Personally, COVID-19 has greatly impacted my daily life. Working in Dermatology for a pharmaceutical company, I am responsible for supporting four prescription products and a consumer line for over 137 health care providers and their staff throughout CT, MA, and RI. By March, I went from logging over 4,500 miles a month for work in my car to zero. The day-to-day aspect of work became emails, virtual meetings and making sure my providers, who most had to temporarily close, were ok. Now things are more back to normal than not but there are a lot more to do. 

My family, who I’m greatly close with, moved to Zoom only face to face contact. Both of my parents are high risk and worrying about them constantly was the hardest. I quarantined with my partner as he and I didn’t have family close.   

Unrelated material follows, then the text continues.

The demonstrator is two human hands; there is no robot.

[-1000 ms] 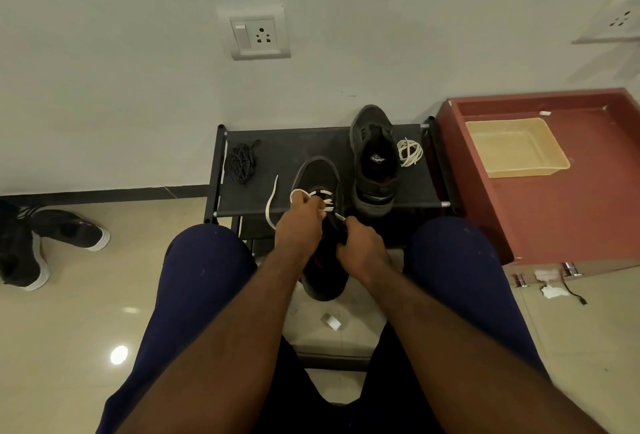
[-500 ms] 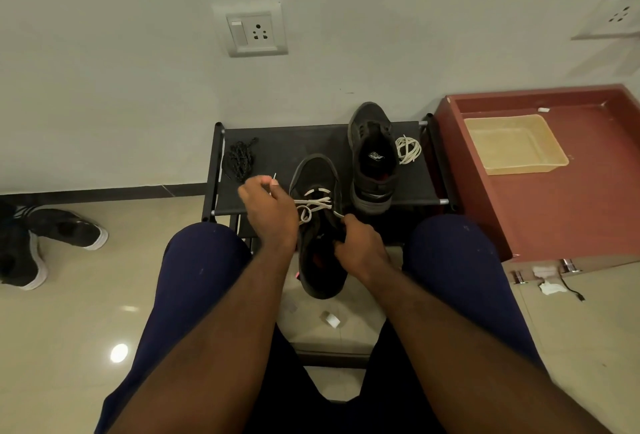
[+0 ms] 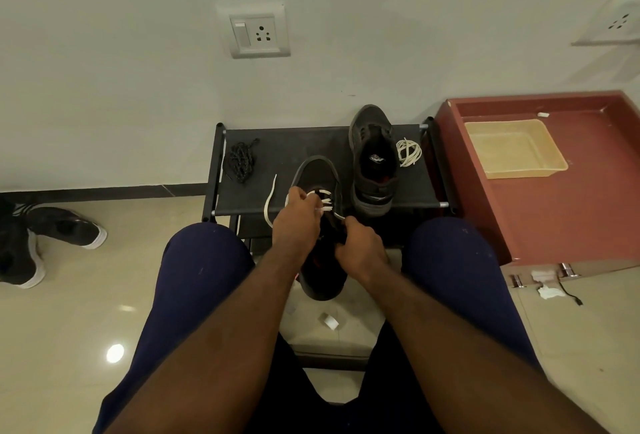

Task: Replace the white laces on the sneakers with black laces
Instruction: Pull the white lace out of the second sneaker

Work travel has been limited and sporadic. The impact to closures of Dermatology offices has been varied; some closed completely while others never closed. As the individual mandatory quarantine lifted in the surrounding states, it takes a lot of pre-planning to rout my week and months across three states.  

Because I am a woman of color, gender and race relations is often top of mind for me. I have most definitely reflected on this moment in history with respect to both COVID-19 and racial inequality and justice. I hope that all races and genders see value in dignifying all human life. I believe that confronting the United States’ tumultuous young history with Black people is key and understanding that history is the foundation of the biases and inequalities we see today. 

I hope that all races and genders see value in dignifying all human life.

     
Both COVID-19 and racial inequality and injustice have really highlighted the challenges we face as a nation. People need jobs, and they need those jobs to be able to pay for their cost of living no matter what economic class they’re in; that includes healthcare and education. I hope to see changes in how much people are paid for their time, and have access to healthcare, and education.    


I’d like to thank the WYWL Membership in these difficult times. As a member-funded nonprofit, our members are the gears behind the organization. They are like a second family to me and we lean on each other for more than just our nonprofit duties. We have many levels of Membership: Past Presidents who give me guidance and offer encouragement and invaluable advice to me, Sustainers who have been Members anywhere from 50 to seven years, who have seen the organization grow through many seasons, General Members and New Members who are looking for a new connection. We have a special group and I am very proud to be a part of the Westport Young Woman’s League.